The New York City Council held an oversight hearing Aug. 8 on the current retrans fight there.
The Comittee on Consumer Affairs and Subcommittee on Zoning and Franchises teamed up for the hearing, which framed the issue succinctly: "Time Warner Cable, CBS and the Consumers Stuck in the Middle."
According to the testimony of Marcellus Alexander, executive VP of television for NAB, said no changes in law or regulation are needed and that while he understood the council's concern with how "contractual impasses affect their constituents," he pointed out that the CBS stations are still available over the air (they are also available via Aereo, but the NAB isn't going there). That said, Alexander conceded broadcasters could probably do a better job of letting viewers know about the over-the-air option, and cable operators do better at letting their customers know there could be disruptions.
He said the FCC should allow customers to switch easily among competing pay TV providers, without penalties and with rebates for stations that go dark.
Marty Franks, who has been involved in all of CBS retrans negotiations for more than a dozen years, also testified. He said the company understood that viewers "are innocent victims in the corporate crossfire," but that finding a solution "takes two."
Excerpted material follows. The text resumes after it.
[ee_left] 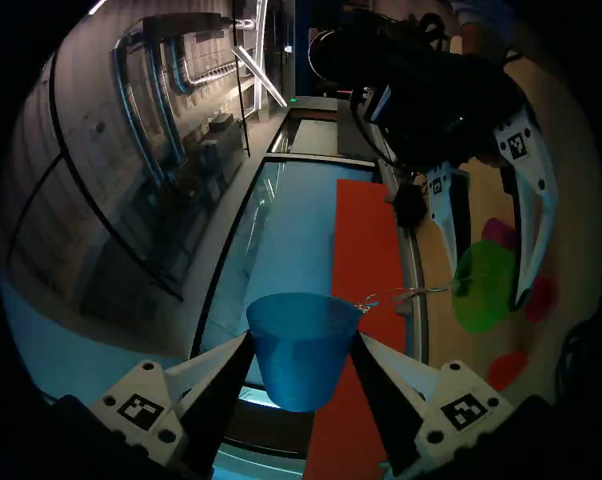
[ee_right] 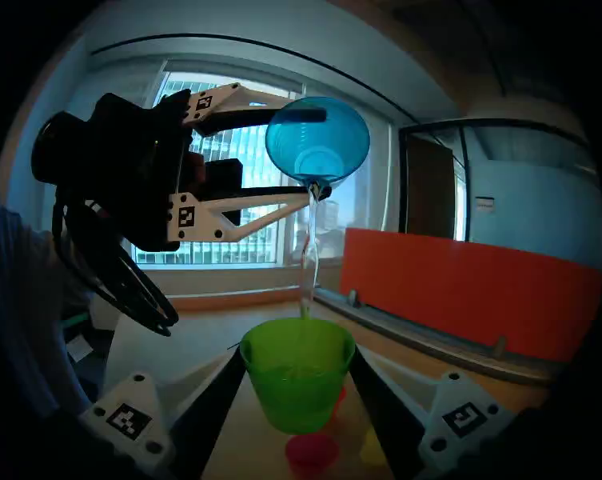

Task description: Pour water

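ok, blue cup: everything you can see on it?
The blue cup is translucent blue plastic, tapered. The left tool clamps its sides. It is tipped, held above the green cup without touching it, and a thin water stream runs from its rim into that cup.

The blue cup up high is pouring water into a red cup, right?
Not quite. The blue cup is pouring from up high, but its water falls into the green cup, not a red one. The right gripper view shows the stream landing there.
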`<state>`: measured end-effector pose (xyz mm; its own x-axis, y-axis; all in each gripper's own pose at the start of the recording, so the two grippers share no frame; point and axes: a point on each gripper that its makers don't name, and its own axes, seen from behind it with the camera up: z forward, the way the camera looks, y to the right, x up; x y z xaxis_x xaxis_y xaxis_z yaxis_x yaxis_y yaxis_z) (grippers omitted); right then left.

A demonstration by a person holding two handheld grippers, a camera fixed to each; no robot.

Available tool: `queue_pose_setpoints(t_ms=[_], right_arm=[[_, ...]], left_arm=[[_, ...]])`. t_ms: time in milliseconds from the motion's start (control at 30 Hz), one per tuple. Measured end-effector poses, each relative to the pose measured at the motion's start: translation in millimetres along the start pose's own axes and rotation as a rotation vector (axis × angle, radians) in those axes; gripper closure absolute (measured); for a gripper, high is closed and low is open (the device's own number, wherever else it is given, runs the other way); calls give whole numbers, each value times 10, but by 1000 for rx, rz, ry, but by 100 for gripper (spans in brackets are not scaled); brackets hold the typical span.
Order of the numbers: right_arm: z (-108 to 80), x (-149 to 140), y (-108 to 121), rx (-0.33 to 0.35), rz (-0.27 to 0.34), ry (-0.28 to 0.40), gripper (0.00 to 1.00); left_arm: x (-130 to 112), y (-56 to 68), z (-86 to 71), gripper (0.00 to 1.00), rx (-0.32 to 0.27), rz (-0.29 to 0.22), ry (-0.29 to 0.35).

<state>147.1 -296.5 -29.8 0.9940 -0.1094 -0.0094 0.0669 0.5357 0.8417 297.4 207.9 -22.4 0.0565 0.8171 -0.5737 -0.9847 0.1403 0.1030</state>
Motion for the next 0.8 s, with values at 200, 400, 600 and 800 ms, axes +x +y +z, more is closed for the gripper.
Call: queue_pose_setpoints(t_ms=[200, 400, 600, 800], right_arm=[[-3, 13, -3, -1, 0, 4, 9], [1, 37, -12, -2, -2, 9, 9], [-1, 82, -11, -4, 0, 18, 9], [-7, 104, -5, -7, -3, 22, 9]], left_arm=[[28, -22, -13, 16, 7, 44, 0], [78, -61, -19, 17, 18, 99, 3], [162, -84, -23, 17, 23, 150, 15], [236, -91, -26, 17, 30, 205, 25]])
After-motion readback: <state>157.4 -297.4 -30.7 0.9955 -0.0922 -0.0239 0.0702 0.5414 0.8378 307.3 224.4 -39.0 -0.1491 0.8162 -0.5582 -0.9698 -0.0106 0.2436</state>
He said that while viewers could "resort" to an antenna if necessary, it was clearly not a remedy for all. The remedy he suggested would be to resolve the dispute, which he says CBS has been trying to do.
Franks told his audience that if they took away only one thing from his testimony, it was the following: "Since 2006, when CBS became a standalone company, we have negotiated over 100 retransmission consent agreements without even a hint of public discord, much less having our channels dropped"…until now, a negotiation he concedes has gone "badly off course."
Franks said CBS has continued to negotiate in good faith, which is the standard for avoiding getting the commission involved. He also suggested the two sides have made progress last week on "some points," - he did not say which - before "Time Warner chose instead to cut off both the negotiations and our channels to their subscribers because, as they explicitly told us, it would give them more leverage."
According to his testimony, Rory Whelan, regional VP for Time Warner Cable, his company is eager to resolve the dispute and has offered "common-sense" proposals that have been rejected. Whelan said CBS is engaging in "punitive conduct by blocking TWC's Internet access subs nationwide from viewing CBS programming online."
Whelan said such blocking was akin to "yanking television antennas off our customers' rooftops to make certain they cannot access CBS programming over the air…CBS anticompetitive tactics must stop immediately."
Whelan said the retransmission consent regime is broken and in need of reform, and asked the council to join its voice to others calling for FCC reform.